1.100: Integrity & Objectivity

Integrity and Objectivity are two of the major ethical principles that support the accounting profession. It requires accounting professionals to prevent all bias and prejudice from entering into the preparation of financial statements and reports, and to execute the utmost scrupulousness to ensure that nothing infringes upon these duties.

An accounting professional that knowingly presents “materially false and misleading entries”, or one who does not sufficiently modify a statement that is known to be incorrect would be in clear violation of these principles. This also includes accounting professionals who may direct others, either explicitly or implicitly, to do this.

To prevent and safeguard against committing such errors, an accounting professional must ensure that they avoid all conflicts of interest that may exist from within their own organization and those that exist between their organization and other entities. Identification and Evaluation of Conflict of Interest is one of the most important function of a Member. It is nearly impossible in today’s interconnected world to completely avoid all conflicts of interest, but when conflicts of interest are known to exist, it is absolutely imperative that they be immediately disclosed and examined. If it is determined that accounting services can be adequately performed where there exists a known conflict of interest without violating the principles of integrity and objectivity, then organizations can proceed to conduct business. If not, then their contract must be terminated.

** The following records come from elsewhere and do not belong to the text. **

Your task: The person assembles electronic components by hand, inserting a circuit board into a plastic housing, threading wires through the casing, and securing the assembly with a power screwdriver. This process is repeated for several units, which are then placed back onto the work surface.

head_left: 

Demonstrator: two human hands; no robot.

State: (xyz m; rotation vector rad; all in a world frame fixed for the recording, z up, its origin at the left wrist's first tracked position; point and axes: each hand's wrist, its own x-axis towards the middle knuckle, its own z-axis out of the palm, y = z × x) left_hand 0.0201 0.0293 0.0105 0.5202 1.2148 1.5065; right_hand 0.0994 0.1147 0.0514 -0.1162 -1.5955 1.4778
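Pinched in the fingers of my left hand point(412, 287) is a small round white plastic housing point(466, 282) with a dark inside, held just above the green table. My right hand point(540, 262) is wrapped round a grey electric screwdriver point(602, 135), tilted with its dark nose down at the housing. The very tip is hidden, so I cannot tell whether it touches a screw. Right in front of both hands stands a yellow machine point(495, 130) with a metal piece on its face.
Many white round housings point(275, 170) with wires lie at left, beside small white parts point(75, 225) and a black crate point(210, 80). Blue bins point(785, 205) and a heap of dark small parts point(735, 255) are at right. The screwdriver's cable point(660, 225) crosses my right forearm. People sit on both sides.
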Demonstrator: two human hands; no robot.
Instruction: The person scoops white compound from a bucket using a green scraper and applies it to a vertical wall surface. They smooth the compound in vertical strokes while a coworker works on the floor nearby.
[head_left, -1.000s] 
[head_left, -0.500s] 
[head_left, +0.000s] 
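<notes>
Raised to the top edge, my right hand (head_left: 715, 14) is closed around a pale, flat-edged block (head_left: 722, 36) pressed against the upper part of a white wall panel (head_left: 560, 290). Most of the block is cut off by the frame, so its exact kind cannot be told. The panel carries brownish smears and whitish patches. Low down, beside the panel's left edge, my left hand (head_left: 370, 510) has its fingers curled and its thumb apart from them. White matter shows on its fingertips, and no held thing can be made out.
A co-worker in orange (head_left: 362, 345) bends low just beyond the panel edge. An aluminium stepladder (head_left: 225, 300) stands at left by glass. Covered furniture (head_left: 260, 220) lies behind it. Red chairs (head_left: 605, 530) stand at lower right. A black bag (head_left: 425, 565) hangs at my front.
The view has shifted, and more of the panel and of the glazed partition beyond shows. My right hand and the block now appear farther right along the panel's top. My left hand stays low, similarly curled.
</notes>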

        102.4 of the AICPA Code recommends certain steps to be taken to ensure accounting professionals do not subordinate their judgment in the face of external pressure of their supervisors and/or other top management. These recommendations are summarized as follows:

  1. Before concluding that a supervisor’s request is unethical, it must be determined if perhaps it falls under an acceptable alternative and legitimate professional difference of opinion which is within professional guidelines.
  2. If a member strongly believes that a recommendation from a supervisor would result in a material misrepresentation of actual data, then it is incumbent upon the member to document their findings and present it to other senior management officials before going outside the organization.
  3. If after this is done and appropriate action is not taken by senior-level management, then the member may terminate their employment and communicate with other third-parties, including regulatory agencies and external accountants that deal with their employer, of alleged misstatements and inaccuracies. At this time the concerned member may also want to consult with their own independent legal counsel to ensure their own rights are safeguarded.